# What is expected
Which lines in the data below contain the word "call"? Pull each of them out.
☆ ☆ ☆ ☆
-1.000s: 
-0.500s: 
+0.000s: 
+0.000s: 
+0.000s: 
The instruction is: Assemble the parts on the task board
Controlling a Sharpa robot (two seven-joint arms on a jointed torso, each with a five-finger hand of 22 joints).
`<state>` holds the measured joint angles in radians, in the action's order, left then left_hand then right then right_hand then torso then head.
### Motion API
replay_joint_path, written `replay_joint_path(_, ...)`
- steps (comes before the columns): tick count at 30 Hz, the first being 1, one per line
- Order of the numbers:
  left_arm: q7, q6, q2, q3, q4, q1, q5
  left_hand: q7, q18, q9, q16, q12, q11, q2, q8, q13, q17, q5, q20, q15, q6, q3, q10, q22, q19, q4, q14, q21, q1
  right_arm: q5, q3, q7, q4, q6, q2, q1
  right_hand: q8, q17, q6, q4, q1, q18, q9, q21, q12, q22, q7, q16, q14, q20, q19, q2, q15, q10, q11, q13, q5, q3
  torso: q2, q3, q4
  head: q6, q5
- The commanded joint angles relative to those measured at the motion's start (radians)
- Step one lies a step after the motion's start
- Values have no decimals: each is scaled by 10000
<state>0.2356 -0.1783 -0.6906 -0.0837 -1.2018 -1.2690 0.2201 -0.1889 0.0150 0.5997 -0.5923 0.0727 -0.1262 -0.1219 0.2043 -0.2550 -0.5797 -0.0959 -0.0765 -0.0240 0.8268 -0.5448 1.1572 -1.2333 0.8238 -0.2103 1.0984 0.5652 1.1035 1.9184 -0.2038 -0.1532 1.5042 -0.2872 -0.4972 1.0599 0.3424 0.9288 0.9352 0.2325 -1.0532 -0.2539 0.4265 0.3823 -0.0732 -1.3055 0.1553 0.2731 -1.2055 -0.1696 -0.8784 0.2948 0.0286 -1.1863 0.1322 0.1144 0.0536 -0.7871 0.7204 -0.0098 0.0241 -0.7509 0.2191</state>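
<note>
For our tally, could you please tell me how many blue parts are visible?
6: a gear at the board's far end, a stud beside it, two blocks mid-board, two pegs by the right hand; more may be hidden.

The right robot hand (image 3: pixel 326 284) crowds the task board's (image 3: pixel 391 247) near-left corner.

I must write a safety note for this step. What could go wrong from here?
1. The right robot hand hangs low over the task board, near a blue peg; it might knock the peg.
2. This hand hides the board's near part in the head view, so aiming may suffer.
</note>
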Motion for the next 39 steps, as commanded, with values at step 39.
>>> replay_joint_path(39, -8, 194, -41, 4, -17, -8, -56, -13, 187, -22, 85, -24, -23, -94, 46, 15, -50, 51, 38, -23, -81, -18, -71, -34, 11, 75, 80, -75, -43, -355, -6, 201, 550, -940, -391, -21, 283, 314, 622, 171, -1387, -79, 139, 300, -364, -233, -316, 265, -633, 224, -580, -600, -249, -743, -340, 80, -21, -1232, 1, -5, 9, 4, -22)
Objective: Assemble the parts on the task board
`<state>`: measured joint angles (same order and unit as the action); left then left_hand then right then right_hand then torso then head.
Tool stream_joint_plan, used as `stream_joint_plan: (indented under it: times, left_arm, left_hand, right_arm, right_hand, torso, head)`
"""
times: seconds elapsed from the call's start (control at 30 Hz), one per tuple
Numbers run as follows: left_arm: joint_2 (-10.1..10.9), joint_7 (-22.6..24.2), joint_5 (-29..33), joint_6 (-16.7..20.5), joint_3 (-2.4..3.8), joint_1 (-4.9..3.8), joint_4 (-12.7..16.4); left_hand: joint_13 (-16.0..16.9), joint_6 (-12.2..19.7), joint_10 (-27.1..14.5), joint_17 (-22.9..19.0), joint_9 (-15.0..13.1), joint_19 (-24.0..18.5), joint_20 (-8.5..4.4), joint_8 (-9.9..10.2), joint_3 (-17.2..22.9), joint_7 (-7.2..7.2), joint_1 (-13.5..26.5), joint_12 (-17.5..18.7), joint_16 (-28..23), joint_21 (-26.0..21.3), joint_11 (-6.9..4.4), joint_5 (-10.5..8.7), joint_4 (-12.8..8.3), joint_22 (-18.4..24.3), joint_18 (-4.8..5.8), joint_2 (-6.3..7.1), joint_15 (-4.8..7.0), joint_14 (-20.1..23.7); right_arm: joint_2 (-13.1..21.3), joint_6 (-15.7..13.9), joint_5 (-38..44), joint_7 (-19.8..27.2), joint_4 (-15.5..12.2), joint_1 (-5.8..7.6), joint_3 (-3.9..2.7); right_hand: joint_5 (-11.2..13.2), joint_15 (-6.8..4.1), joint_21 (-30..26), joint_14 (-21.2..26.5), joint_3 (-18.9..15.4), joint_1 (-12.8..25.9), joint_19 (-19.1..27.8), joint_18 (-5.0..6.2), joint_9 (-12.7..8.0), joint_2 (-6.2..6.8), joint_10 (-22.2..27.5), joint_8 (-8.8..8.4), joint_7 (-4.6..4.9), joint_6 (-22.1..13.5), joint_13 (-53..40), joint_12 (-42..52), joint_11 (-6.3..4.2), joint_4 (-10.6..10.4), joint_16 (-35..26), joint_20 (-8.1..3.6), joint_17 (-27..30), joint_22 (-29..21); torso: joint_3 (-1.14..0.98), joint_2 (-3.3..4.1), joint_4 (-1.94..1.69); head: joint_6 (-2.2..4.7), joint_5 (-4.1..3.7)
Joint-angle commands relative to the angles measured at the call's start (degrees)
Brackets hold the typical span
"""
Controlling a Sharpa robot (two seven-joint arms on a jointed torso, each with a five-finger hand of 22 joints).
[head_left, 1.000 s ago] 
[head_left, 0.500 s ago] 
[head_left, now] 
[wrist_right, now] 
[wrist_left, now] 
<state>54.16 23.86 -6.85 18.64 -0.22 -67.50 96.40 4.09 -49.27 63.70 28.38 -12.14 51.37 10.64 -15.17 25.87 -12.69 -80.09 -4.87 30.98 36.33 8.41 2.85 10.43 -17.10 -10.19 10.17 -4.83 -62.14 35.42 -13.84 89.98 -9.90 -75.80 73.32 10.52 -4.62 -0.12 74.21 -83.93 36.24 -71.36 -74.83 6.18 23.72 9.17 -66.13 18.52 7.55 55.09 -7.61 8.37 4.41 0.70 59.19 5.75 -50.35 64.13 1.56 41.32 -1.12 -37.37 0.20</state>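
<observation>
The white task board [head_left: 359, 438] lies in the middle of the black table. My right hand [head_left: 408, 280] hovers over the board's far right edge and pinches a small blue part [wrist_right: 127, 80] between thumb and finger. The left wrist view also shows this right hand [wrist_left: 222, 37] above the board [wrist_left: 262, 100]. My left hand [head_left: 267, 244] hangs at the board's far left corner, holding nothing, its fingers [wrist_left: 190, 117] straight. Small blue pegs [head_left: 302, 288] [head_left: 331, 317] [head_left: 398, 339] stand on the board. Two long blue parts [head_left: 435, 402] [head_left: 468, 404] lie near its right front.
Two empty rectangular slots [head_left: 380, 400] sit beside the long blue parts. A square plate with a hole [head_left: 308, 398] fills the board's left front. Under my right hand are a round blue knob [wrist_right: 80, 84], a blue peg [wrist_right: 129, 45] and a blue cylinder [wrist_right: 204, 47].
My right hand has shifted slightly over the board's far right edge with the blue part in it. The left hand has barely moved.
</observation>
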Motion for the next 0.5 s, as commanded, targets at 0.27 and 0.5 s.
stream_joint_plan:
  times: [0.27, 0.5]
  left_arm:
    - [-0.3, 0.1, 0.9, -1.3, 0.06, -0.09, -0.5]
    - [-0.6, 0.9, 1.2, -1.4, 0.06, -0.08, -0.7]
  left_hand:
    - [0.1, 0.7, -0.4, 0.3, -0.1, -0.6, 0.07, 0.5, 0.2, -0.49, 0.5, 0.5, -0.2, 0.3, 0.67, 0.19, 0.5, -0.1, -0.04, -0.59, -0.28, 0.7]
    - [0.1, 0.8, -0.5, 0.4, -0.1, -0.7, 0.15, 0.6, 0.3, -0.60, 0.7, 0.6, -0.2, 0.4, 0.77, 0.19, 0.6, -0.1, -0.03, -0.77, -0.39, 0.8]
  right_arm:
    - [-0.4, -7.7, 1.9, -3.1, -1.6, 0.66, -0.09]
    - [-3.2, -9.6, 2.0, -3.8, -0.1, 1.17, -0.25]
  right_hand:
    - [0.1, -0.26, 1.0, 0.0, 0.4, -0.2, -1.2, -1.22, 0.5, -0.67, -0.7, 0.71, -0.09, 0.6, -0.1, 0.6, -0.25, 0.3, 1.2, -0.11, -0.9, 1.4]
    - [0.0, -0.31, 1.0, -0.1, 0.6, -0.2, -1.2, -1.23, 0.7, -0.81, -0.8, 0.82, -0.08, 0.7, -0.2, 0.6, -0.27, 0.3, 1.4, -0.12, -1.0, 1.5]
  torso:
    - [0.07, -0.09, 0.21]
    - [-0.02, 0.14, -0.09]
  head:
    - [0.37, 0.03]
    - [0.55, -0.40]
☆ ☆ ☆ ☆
# Response to the task
times: seconds elapsed from the call's start (control at 30 Hz), one per tuple
Joint-angle commands relative to the angles measured at the call's start (degrees)

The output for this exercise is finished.